First is good enough Nvidia 7100 series or should I`m get out there and puy a brand new graphic card Nvidia or ATI card.
Could please few of you tell me which Graphic card should I get,for me money it is nothing.
Tnx;)
Mike
First is good enough Nvidia 7100 series or should I`m get out there and puy a brand new graphic card Nvidia or ATI card.
Could please few of you tell me which Graphic card should I get,for me money it is nothing.
Tnx;)
Mike
for me money it is nothing
:yawn:
That must be nice.
The latest and greatest may well give you more trouble than it’s worth.
Yes but okay which one don`t make any trouble could you please give few of them any one?
A good starting point whilst you wait for responses here is:
HCL/All Video Cards - openSUSE
see what users report there
I like that one GeForce 2 MX/MX400.
I use nVidia as in sig.
Generally the nVidia cards work well. But there are no guarantees - But at least in your case, money is no object.
Consider that in some instances it may be necessary to install the driver manually. Indeed - some consider this the best method anyway.
what is it about your current graphics card that you are unhappy with?
that is, what is it that you want to do but cannot?
–
primary
I appreciate two of you to give me big help and I`m getting GeForce 2 MX/MX400 because it got TV-out put.
Solved happyly after wards
Thank youlol!
Cheers
Mike
Hi
You want to look at the 8xxx or 9xxx series the have tv out in various
forms.
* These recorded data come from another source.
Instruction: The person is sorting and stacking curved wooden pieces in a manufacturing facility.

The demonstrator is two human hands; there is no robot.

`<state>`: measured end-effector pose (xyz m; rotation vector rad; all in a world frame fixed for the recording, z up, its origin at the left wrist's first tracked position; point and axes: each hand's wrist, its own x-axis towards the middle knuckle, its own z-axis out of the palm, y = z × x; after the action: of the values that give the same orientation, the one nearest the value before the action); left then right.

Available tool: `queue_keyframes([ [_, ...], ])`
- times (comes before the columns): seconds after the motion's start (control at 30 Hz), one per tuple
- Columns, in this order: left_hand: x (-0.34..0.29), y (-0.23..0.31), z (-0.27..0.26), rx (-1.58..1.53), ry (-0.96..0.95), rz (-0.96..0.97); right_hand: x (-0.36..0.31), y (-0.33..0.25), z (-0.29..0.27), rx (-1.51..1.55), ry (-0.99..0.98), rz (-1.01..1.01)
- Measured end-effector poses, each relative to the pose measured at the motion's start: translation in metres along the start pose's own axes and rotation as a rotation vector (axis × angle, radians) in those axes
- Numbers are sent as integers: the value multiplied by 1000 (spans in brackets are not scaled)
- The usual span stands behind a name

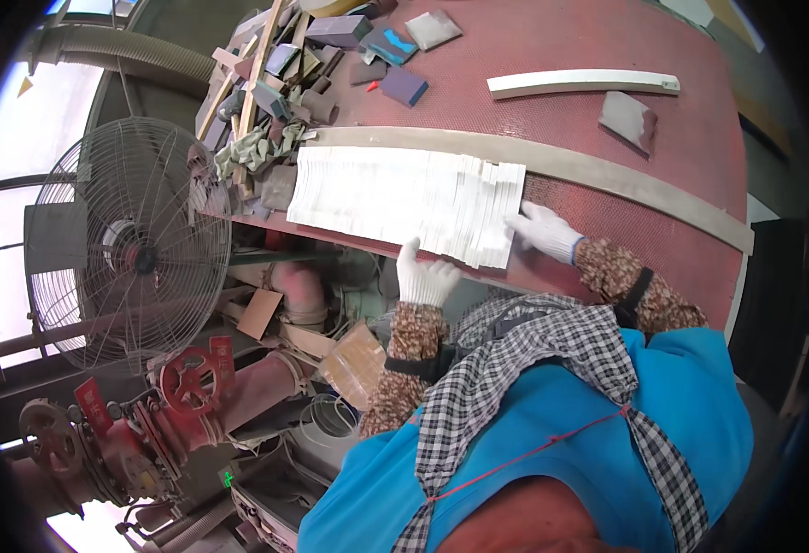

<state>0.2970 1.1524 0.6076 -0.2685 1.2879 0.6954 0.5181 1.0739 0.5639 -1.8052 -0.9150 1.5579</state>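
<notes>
A row of many thin white strips (395, 198), packed side by side, lies along the near edge of the red table. My right hand (545, 232), in a white knitted glove, is at the row's right end with its fingers stretched toward the last strips. My left hand (426, 278), also gloved, is at the row's near edge, thumb up and apart, other fingers pointing right. It grips nothing that I can see. Behind the strips runs a long beige bar (552, 161), which looks curved in this view.
A single white bar (584, 83) and a grey pad (627, 121) lie farther back on the red table (506, 46). Sanding blocks (404, 86), rags (257, 149) and wood sticks crowd its left end. Left stand a large caged fan (128, 244) and red valve pipes (193, 387).
</notes>
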Motion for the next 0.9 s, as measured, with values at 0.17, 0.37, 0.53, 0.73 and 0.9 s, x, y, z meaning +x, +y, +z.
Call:
queue_keyframes([
  [0.17, 29, 0, -10, -12, -443, 64, 11, -11, -2, -233, -140, -144],
  [0.37, -2, -20, -18, 140, -26, -57, 6, 21, 0, 110, -4, -5],
  [0.53, 8, -23, 18, 149, -408, -96, 0, -6, 4, -30, -87, -144],
  [0.73, -16, -50, -3, -37, -55, 63, -3, 16, 0, 46, -94, -84],
  [0.9, 12, -53, -2, -88, -524, -3, -10, 13, 1, 45, -170, -195],
])
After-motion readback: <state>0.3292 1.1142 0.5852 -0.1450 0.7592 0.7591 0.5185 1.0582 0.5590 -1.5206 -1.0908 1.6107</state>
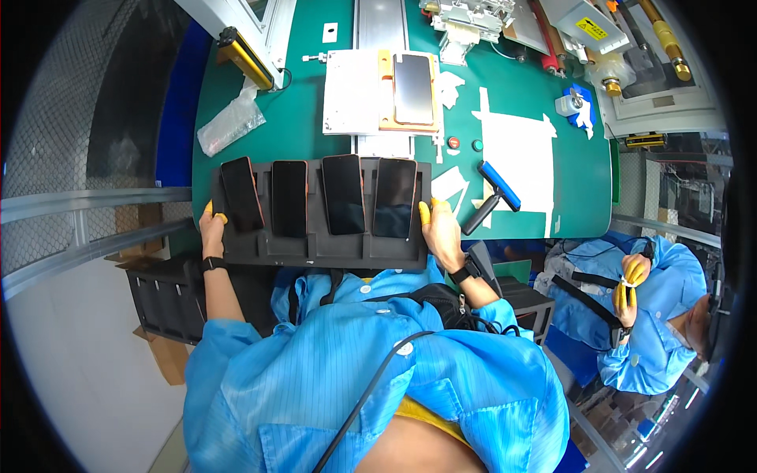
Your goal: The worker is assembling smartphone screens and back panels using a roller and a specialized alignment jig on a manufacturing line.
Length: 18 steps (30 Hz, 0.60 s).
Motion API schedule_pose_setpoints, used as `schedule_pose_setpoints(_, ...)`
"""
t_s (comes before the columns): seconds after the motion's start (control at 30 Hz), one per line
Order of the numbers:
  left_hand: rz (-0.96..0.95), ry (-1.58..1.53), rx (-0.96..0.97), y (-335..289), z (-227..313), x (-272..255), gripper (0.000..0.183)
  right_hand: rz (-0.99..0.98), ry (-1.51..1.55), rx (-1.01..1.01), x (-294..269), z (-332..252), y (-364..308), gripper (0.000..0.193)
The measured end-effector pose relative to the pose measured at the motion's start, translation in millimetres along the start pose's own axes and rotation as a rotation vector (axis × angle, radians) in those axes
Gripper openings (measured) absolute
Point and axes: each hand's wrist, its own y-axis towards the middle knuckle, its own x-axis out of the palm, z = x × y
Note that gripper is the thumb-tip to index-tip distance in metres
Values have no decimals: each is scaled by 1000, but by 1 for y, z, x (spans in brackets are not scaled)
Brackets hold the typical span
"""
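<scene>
Between my two hands is a black foam tray (315, 254) with a row of several dark phones in its slots. The leftmost phone (243, 197) and the third phone (344, 195) lean askew, while the second phone (289, 199) and the rightmost phone (395, 199) sit straighter. My left hand (213, 232), with yellow finger covers, grips the tray's left end. Its right end is gripped by my right hand (441, 233), also in yellow finger covers. Beyond the tray, another phone (413, 88) lies in an orange-edged holder on a white fixture plate (347, 94).
A blue roller (499, 187) lies right of the tray, by a taped white sheet (516, 165). Red button (453, 143) and green button (477, 145) sit beyond. Bubble wrap (230, 126) lies left. Stacked trays (169, 296) stand lower left. A co-worker (654, 307) is at right.
</scene>
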Motion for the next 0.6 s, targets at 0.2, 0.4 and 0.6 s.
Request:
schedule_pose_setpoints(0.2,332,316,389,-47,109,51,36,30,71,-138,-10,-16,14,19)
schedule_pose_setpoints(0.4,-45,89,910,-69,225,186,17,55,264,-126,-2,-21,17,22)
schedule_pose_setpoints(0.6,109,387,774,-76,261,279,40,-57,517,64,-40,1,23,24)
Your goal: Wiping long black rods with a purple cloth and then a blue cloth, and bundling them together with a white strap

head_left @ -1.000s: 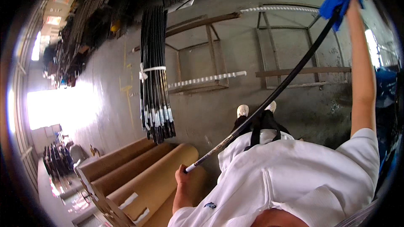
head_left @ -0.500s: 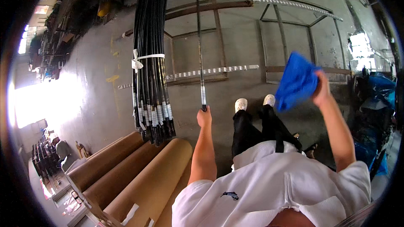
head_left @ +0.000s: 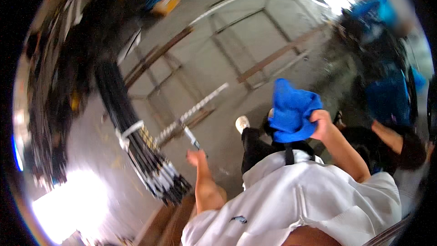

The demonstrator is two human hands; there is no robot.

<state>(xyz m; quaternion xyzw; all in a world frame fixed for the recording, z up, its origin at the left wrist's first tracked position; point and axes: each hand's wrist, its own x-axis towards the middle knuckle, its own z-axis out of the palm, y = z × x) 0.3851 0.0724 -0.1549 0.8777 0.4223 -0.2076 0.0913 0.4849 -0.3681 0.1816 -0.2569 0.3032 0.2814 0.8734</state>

My 8600 has composite and HDMI out (256MB version);
<http://www.silentpcreview.com/article770-page1.html>
<http://usa.asus.com/products.aspx?l1=2&l2=6&l3=514&l4=0&model=1643&modelmenu=1>
–
Cheers Malcolm °¿° (Linux Counter #276890)
SUSE Linux Enterprise Desktop 11 (i586) Kernel 2.6.27.15-2-default
up 13:55, 1 user, load average: 0.15, 0.19, 0.29
GPU GeForce 6600 TE/6200 TE - Driver Version: 180.35
1michael1 wrote:
> First is good enough Nvidia 7100 series or should I`m get out there and
> puy a brand new graphic card Nvidia or ATI card.
> Could please few of you tell me which Graphic card should I get,for me
> money it is nothing.
There’s pretty much nothing on Linux… even games… that requires
the very highest 3d card.
So… I don’t think I’d shoot for the very top… a good mid-range
card would be more than sufficient… or the bottom of the high-end
if you just have to have the fastest.
I really like the 7600GT… good performer… doesn’t require
additional power… the 8600GT is considerably SLOWER (at least
30%)… so you have to be careful with Nvidia now (their numbers
don’t mean anything anymore).
If you’re NOT doing MAJOR gaming on your Linux box (no Prey,
no HL2, etc.), then you do NOT need a high-end card and you
might not even want a mid-range card.
Even the Intel onboard GPU’s can do the fancy composite windowing
stuff.
I think that ATI WILL become a good option eventually. If you
don’t need 3d, it may already be a good alternative. Otherwise,
I’d wait a bit before going for an ATI card.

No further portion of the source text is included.